Plus Dane pushed back repayment dates on “a significant amount” of its £350m loan book following renegotiation with main funders ahead of last year’s group restructure.
The north-west landlord regained its top regulatory ratings – G1 and V1 for governance and viability – in late March following a four-year turnaround. That turnaround culminated with the collapse of its two registered provider subsidiaries when Plus Dane Cheshire and Plus Dane Merseyside back into the single group entity.
The new corporate structure required approval from the 13,000-home landlord’s main lenders: Barclays; Nationwide; RBS; and Santander. Under the terms of the new loan agreements, several large repayments due in either the 2018/19 or 2019/20 financial year were deferred.

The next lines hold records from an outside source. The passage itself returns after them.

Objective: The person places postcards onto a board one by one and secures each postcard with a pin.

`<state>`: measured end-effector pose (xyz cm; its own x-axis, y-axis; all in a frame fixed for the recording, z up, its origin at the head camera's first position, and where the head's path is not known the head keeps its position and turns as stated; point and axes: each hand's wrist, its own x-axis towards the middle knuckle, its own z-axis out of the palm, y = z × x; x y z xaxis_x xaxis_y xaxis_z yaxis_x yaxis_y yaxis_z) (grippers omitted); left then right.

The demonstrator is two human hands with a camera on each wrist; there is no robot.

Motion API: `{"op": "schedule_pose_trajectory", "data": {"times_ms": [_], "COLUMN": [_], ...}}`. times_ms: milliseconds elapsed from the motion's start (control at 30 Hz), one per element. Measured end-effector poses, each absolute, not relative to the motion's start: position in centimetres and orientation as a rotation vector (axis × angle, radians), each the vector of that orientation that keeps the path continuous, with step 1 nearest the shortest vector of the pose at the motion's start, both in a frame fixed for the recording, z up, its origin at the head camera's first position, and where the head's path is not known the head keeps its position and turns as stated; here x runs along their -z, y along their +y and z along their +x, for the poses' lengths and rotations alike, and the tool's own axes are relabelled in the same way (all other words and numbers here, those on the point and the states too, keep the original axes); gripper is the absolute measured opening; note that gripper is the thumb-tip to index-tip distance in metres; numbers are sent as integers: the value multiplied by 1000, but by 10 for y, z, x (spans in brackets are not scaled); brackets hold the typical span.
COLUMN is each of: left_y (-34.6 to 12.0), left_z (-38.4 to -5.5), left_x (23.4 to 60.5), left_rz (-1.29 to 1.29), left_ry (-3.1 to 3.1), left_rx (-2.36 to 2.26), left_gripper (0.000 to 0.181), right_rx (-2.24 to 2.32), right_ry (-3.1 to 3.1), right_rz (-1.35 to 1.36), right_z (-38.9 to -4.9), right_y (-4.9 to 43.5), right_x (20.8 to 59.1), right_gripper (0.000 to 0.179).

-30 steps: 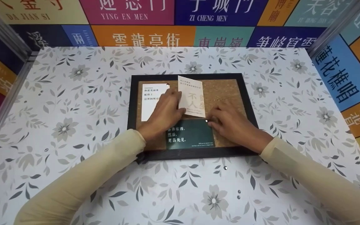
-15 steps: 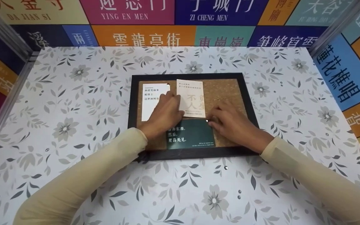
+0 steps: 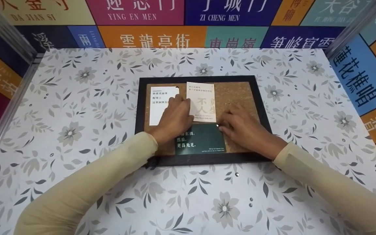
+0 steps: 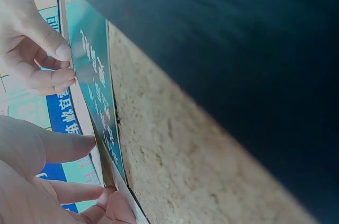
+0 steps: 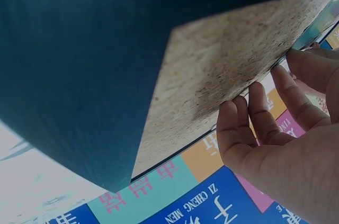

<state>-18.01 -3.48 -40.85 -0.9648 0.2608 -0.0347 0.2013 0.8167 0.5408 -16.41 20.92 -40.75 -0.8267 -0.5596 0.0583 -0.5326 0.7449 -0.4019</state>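
Observation:
On a black-framed cork board lie several printed cards. My left hand pinches the left edge of a cream card, which lies nearly flat. In the left wrist view, my left thumb and fingers meet that card's edge. Below it is a dark green card; a white card at the left is partly covered by my left hand. My right hand rests fingertips on the cork beside the cream and green cards, thumb and forefinger slightly apart. A small shiny tack shows near its thumb.
The patterned table surrounds the board. One small shiny tack-like piece lies in front of the frame. Colourful lettered panels stand behind the table. A dark pin marks the white card's corner.
The cream card has come down from a tilt to lie nearly flat, guided by my left hand. My right hand has stayed in about the same place.

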Motion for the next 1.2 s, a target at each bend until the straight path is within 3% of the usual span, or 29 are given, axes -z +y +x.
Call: {"op": "schedule_pose_trajectory", "data": {"times_ms": [367,533,767,1000,1200], "left_y": [-37,-39,-50,-61,-59], "left_z": [-177,-175,-173,-170,-167], "left_x": [403,403,400,403,407], "left_rz": [386,430,598,674,688], "left_ry": [2886,2914,3042,3020,2981], "left_rx": [-858,-870,-797,-706,-667], "left_gripper": [32,12,28,29,19], "right_rx": [650,672,674,695,686], "right_ry": [2862,2857,2866,2863,2865], "right_rz": [-856,-854,-912,-898,-912], "right_z": [-164,-164,-165,-164,-165], "right_y": [209,210,211,211,211], "right_x": [408,409,409,409,409], "right_gripper": [13,14,12,13,13]}}
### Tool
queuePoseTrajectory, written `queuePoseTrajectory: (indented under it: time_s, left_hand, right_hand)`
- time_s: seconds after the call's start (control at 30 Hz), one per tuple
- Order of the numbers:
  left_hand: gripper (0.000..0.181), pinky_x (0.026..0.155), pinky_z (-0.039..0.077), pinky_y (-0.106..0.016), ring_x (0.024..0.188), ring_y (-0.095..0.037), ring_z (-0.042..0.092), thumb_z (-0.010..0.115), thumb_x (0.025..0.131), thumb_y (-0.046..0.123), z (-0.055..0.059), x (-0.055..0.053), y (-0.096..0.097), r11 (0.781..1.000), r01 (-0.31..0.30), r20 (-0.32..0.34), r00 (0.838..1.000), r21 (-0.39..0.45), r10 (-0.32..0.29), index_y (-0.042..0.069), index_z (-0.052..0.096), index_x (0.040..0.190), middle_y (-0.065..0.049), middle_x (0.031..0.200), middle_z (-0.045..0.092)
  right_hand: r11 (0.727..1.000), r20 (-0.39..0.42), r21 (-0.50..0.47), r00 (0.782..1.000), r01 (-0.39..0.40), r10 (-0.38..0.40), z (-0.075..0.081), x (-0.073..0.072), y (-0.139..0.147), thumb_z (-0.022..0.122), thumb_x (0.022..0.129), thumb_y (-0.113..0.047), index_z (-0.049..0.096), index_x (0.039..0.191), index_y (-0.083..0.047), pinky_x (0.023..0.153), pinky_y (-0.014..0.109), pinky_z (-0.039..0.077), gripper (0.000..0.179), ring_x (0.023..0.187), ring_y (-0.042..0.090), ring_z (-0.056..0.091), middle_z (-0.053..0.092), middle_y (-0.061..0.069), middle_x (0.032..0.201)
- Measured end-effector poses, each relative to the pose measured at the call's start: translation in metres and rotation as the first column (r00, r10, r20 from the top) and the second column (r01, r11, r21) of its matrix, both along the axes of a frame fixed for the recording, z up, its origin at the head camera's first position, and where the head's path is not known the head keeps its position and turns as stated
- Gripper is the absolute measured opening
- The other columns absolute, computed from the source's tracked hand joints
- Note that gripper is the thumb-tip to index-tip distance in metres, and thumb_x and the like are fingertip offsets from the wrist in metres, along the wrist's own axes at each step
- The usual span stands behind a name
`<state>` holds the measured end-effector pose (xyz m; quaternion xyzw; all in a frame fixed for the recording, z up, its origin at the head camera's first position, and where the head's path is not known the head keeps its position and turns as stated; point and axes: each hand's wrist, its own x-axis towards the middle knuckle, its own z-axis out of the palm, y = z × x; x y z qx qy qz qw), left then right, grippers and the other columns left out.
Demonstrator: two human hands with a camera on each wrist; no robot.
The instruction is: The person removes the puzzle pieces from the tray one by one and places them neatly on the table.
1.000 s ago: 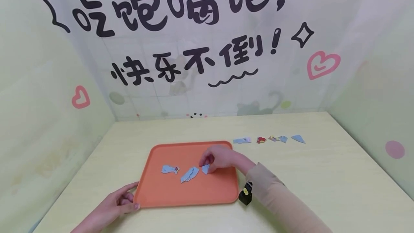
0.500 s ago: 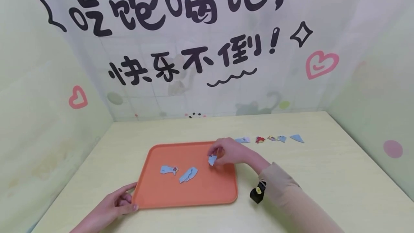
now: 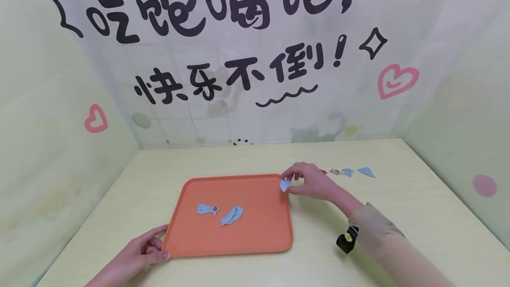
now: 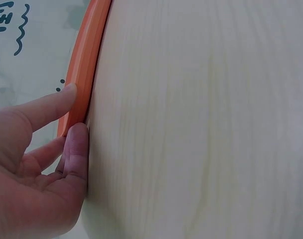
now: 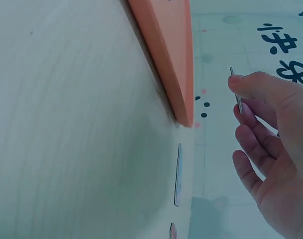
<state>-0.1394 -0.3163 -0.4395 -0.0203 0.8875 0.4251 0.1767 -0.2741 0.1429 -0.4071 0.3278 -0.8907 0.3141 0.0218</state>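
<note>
My right hand (image 3: 312, 181) pinches a small light-blue jigsaw piece (image 3: 285, 184) between thumb and fingers, over the back right corner of the orange tray (image 3: 255, 238). Seen edge-on in the right wrist view, the thin piece (image 5: 239, 102) is raised above the table. At the tray's front left corner, my left hand (image 3: 139, 251) grips the rim, its thumb (image 4: 66, 99) against the edge. Inside the tray lie a blue piece with a small dark-red figure (image 3: 206, 208) and two blue pieces fitted side by side (image 3: 232, 216).
Behind my right hand, a row of pieces lies on the pale wooden table (image 3: 402, 216): a red one (image 3: 323, 172), a patterned blue pair (image 3: 345, 172) and a blue triangle (image 3: 366, 172). In the right wrist view a long piece (image 5: 178, 174) lies beside the tray corner.
My right hand has lifted the small blue piece off the middle of the tray and carried it right and back to the tray's corner. The left hand stays at the rim.
</note>
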Motion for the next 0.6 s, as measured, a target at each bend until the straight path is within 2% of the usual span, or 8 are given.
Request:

John Kent, Plus Dane’s executive director of finance, said: “To do that [restructuring] project we needed funder consent. As part of achieving that, we were able to renegotiate a number of our loans which took out some quite short-term and quite large repayments and move them back two or three years.”
Mr Kent said the deferral of payments on what he described as a “significant amount” of the landlord’s £350m bank debt gave it “an opportunity to prepare our strategy for our loan profile going forward”.
Loans falling due before the end of 2019/20 are now payable in either 2021 or 2023, according to Mr Kent.
The renegotiated loans have also given Plus Dane extra headroom after gearing covenants formerly based on reserves and grant were replaced by ones based on the historic cost of property.
Looking ahead, Plus Dane will reevaluate its funding requirements once it has decided on the size of its development programme.
Mr Kent said he would not rule out going to the bond market in future, now that the association has regained its top viability rating.
He said: “It certainly would be on the table. We’ll look at all sources of finance and capital markets would be one of them. I’d hope that the V1 G1 would help. It’s also about establishing more of a track record. That will help us going to the capital markets as well as the traditional banks.”
In returning Plus Dane to a V1 viability rating in March, the Regulator of Social Housing (RSH) said that it was assured that the group’s financial plans “are consistent with, and support, its financial strategy”.
It added: “The provider has an adequately funded business plan, sufficient security in place, and is forecast to continue to meet its financial covenants under a wide range of scenarios.”
Part of the wider restructure was the unwinding of the association’s commercial subsidiary Three60, which began in 2015.
While some assets of Three60 were still sitting on Plus Dane’s group accounts at the end of the last financial year (2016/17), Mr Kent told Social Housing that the last property owned by Three60 had been sold last year, with the company likely to be wound up later this year.